YOUR ASSIGNMENT:
Please copy the leading lines of the entries below exactly, concluding with the line in which "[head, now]" occurs.

Collected data entries:

◇ ◇ ◇

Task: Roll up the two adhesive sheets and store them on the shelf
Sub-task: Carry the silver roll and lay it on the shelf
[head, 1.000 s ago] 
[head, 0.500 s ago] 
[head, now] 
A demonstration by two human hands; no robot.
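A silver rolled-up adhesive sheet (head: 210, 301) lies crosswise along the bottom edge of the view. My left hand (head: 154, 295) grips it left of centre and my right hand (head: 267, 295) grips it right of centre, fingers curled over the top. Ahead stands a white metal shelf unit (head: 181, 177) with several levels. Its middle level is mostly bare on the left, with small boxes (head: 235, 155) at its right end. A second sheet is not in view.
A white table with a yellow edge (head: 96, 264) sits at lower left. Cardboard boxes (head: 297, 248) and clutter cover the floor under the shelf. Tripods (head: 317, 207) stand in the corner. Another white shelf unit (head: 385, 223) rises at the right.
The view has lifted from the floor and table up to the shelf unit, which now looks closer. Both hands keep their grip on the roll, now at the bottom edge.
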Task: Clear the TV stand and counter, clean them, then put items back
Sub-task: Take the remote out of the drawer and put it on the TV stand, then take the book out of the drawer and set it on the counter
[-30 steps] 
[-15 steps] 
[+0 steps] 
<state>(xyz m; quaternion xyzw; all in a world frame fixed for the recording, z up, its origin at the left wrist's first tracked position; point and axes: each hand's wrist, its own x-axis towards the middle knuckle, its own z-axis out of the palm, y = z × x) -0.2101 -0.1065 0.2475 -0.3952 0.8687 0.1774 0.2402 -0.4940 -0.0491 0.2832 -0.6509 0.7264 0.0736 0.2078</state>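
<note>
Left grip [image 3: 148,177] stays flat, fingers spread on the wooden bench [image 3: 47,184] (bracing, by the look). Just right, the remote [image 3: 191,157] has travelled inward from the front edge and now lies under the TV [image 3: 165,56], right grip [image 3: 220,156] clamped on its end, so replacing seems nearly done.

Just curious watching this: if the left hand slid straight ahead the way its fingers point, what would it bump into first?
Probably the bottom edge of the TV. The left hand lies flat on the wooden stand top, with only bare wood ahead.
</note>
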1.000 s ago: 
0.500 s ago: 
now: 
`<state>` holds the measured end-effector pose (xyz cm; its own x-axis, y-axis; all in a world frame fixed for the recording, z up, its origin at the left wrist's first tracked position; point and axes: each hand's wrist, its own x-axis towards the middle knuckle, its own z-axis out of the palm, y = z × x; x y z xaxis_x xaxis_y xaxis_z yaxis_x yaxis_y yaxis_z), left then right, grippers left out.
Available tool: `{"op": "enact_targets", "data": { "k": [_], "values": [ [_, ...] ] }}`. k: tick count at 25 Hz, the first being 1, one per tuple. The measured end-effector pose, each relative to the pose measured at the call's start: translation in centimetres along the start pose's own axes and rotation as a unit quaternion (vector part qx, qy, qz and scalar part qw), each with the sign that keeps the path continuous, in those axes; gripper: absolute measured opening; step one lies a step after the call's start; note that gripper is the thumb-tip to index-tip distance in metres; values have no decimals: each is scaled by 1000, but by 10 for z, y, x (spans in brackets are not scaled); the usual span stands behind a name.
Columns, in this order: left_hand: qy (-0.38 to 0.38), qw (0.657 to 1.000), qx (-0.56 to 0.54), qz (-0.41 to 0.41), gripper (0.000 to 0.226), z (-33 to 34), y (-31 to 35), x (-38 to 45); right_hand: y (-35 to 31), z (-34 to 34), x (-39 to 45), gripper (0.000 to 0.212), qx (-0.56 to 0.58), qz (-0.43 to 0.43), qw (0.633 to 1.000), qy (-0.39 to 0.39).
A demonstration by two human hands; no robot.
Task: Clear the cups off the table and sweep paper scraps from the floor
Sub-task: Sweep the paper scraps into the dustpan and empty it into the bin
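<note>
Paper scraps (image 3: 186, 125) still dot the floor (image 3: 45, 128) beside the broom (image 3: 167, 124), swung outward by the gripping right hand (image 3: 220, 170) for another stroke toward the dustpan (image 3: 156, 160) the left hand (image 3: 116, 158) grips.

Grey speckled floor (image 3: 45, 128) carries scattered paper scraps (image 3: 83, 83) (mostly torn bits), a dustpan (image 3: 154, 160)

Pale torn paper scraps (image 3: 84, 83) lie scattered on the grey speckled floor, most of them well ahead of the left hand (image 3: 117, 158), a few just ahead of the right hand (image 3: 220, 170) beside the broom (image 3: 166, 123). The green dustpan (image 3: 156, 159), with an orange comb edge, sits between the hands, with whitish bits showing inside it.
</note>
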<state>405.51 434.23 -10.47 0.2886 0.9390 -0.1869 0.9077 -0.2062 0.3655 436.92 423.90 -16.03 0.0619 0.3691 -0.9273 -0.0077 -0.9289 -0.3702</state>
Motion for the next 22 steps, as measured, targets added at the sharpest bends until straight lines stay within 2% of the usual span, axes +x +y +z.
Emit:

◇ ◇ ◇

REPLY:
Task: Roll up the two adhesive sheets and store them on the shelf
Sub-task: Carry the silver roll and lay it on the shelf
[head, 1.000 s ago] 
[head, 0.500 s ago] 
[head, now] 

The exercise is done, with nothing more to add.